_Problem details_
Look below for the line that contains "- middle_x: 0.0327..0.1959", then copy it and each following line exactly, through and including the line that contains "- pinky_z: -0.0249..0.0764".

+++ Data section

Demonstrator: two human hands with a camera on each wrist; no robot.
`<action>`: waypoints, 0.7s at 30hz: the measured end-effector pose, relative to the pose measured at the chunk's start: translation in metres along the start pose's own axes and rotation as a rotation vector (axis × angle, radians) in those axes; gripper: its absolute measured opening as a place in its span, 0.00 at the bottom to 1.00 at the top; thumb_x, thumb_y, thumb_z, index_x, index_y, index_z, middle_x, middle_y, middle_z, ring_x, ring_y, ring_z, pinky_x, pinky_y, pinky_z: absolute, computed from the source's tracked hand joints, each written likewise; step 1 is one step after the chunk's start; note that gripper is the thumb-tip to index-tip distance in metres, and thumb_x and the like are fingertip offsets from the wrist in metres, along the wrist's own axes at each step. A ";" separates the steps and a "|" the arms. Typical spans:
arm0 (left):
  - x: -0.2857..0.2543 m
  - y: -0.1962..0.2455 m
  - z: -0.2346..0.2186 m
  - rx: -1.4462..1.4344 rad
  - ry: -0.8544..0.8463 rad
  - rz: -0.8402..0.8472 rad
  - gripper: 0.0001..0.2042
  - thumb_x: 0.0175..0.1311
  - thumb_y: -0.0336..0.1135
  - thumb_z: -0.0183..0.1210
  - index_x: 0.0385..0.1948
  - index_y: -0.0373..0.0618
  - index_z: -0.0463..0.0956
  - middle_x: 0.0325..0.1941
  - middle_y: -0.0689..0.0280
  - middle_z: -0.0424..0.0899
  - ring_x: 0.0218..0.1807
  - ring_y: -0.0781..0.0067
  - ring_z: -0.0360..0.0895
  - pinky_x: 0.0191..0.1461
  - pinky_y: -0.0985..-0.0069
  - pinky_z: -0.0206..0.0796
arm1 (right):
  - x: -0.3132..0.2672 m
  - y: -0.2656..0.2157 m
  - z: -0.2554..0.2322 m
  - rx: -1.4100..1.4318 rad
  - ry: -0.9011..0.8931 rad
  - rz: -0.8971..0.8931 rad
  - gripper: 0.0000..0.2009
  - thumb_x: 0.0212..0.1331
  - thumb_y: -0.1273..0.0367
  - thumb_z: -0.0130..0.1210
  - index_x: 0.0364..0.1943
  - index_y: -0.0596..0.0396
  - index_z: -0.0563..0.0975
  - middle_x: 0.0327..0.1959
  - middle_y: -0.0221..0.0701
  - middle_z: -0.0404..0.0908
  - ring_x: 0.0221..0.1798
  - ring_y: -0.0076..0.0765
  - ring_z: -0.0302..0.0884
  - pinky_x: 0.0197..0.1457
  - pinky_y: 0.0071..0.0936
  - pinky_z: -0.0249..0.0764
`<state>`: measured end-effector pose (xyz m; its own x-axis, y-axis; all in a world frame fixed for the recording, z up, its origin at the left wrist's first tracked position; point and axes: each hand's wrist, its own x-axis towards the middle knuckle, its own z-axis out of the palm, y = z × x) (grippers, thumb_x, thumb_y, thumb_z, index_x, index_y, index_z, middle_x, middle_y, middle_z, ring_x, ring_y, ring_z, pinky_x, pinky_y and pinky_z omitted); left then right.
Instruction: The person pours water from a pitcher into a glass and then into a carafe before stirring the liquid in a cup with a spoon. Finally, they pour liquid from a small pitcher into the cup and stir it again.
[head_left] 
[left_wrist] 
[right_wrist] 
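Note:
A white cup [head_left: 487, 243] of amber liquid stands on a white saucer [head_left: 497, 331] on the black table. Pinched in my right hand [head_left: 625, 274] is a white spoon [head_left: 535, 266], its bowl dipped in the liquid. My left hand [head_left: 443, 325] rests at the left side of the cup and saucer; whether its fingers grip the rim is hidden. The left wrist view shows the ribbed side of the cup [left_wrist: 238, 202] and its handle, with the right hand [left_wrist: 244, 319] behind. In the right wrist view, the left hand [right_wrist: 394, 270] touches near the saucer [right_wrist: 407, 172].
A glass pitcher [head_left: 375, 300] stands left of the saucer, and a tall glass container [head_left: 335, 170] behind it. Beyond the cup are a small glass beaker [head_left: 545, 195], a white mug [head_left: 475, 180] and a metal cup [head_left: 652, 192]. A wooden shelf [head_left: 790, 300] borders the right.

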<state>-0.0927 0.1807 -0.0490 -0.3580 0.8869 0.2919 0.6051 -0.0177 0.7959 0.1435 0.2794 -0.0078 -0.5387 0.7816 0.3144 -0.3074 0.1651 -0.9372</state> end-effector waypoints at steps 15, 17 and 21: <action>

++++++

_Completed task_
  - middle_x: 0.0327..0.1959
  - middle_y: -0.0221..0.0701
  - middle_z: -0.0404..0.0908
  - ring_x: 0.0221..0.1798
  - ring_y: -0.0076..0.0765
  - ring_z: -0.0302..0.0884
  - pinky_x: 0.0197..0.1457
  - pinky_y: 0.0071..0.0936
  - pinky_z: -0.0249..0.0764

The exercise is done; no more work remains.